1a. Objectives (from AD-416):
This research seeks to provide improved management tools and information technologies to aid commercial cotton production in the Mid South through the application of precision agriculture practices. It seeks to reduce costs of cotton production through the acquisition, storage, processing, and application of geo-referenced information. Combines remotely sensed data with insect sampling methods to improve decisions regarding control for thrips and stink bugs in cotton. Develops appropriate statistical anslysis concepts and models for precision agriculture. Develops local area networking software and decision aids for digital data collection and use in precision agriculture.

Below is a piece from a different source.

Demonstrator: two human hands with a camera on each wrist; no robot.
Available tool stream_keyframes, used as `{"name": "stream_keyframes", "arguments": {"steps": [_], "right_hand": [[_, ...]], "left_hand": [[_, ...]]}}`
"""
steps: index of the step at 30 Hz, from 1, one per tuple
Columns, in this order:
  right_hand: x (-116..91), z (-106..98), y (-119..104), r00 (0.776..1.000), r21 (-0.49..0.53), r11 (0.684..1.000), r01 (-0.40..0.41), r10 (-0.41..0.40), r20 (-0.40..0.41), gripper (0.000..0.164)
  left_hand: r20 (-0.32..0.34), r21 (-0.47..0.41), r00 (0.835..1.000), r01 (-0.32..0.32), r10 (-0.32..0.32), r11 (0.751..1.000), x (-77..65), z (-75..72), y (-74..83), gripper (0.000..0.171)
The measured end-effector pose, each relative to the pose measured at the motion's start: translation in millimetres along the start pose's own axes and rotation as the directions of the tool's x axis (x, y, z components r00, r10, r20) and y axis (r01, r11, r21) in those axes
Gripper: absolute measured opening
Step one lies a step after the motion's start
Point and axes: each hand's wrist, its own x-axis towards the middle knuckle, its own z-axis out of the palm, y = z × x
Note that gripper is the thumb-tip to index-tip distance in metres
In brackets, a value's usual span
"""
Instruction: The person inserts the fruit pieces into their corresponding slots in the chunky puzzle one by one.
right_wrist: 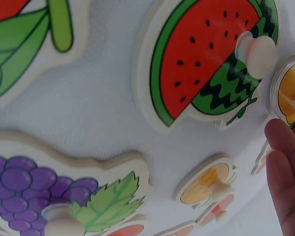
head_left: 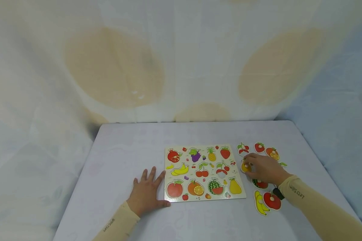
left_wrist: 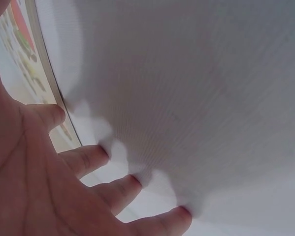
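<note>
the left hand (head_left: pixel 146 194) lies flat on the bench (head_left: pixel 120 160), fingers straight and spread, thumb touching the lower left corner of the puzzle board (head_left: pixel 203 173). it holds nothing; it appears to brace the board against sliding.

the right hand (head_left: pixel 263 169) is over the loose pieces just right of the board. its fingers curl around the yellow pear piece (head_left: pixel 245 166), which sits on the bench just beside the board's right edge. whether the piece is lifted or still resting on the surface cannot be determined from the head view.

other loose pieces lie around the right hand: the cherry piece (head_left: pixel 243 148), strawberry piece (head_left: pixel 259 147) and orange piece (head_left: pixel 272 153) beyond it, the watermelon piece (right_wrist: pixel 211 59) partly under the wrist, the banana piece (head_left: pixel 260 203) and apple piece (head_left: pixel 272 200) nearer the person. the right wrist view also shows a grape piece (right_wrist: pixel 53 191) with its knob.

risks from this state, as a judgement:
- the pinch is on a small peg; a shallow hold may let the piece rotate or drop.
- the wrist and sleeve pass close over the watermelon piece and may drag or scatter neighbouring pieces.
- if the left hand's pressure eases, the board may shift on the smooth cloth when a piece is pressed into a recess.
- the pear recess (head_left: pixel 234 186) is at the board's lower right; a misaligned outline would jam at the rim.
</note>
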Motion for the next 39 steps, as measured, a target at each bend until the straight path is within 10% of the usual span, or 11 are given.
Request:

1b. Approach (from AD-416):
Statistical models will be developed for geo-referenced measurement of precision agriculture cotton production practices. Improvements to mixed model analysis methodology will be developed using archived data as well as new data from remotely sensed images and field measurements. Statistical models to analyze spatial application decisions from data that involves a disproportionate number of zero counts and has small sample sizes will be developed and improved. Light Detection and Ranging (LiDAR) and Normalized Difference Vegetation Index (NDVI) data will be combined to facilitate site-specific management of thrips and stink bugs in cotton. Concepts and software will be built upon a wireless network to manage large quantities of geo-referenced data.
3. Progress Report:
Several meetings and discussions with potential users, collaborators, and ARS scientists at Mississippi State, MS, resulted in a better common understanding of what is needed to make significant progress in research and application of site-specific technology in cotton production. One consulting firm asked ARS for information regarding image processing of a 12 channel camera using ERDAS Imagine and other related software. This consulting firm now provides images for use by cotton, other row crop growers, and agricultural businesses in the Texas High Plains. This consulting firm is evaluating the acquisition of other sensors for its operation in order to provide more services for its clients. One invited presentation was made to the High Plains Association of Crop Consultants on information related to image based pest management, pest sampling, and relationship to the integrated control concept from the perspective of precision agriculture practices. About 135 crop consultants, extension specialists, university researchers, and agro-chemical field representatives were in attendance at this meeting. Feedback from the group at this meeting has led to changes in ARS field research so that it will be more useful and relevant to crop production systems in areas other than the Midsouth. One meeting was held with a potential collaborator regarding how to speed up interactions between software systems on farm implements which have different operating systems.
1. Categorical fusion of elevation and imagery information. An analysis methodology was developed by scientists in the Genetics and Precision Agriculture Research Unit at Mississippi State, MS, in cooperation with scientists at Mississippi State University that combines two maps, the digital elevation model (DEM) of field elevation relief and the arctangent of the Normalized Difference Vegetation Index (NDVI), into a single map which categorically describes the phenological variability of the crop. This map can be used to direct scouts to different regions of the field to assess insect pests or evaluate other crop conditions. The map can be used to improve the timing of various management decisions or to prepare the prescription for a variable-rate application. Other impacts are (1) the expansion of understanding of spatial autocorrelation structures of agricultural fields; (2) the development of additional processing methods for remote sensing products if a third geographical layer is available; (3) a better understanding of temporal changes that arise to the crop within and between seasons; and (4) leads to better analyses of factors that affect agricultural production to reduce cost and manage risk.
Willers, J.L., Wu, J., O'Hara, C., Jenkins, J.N. 2012. A categorical, improper probability method for combining NDVI and LiDAR elevation information for potential cotton precision agricultural applications. Computers and Electronics in Agriculture. 82:15-22.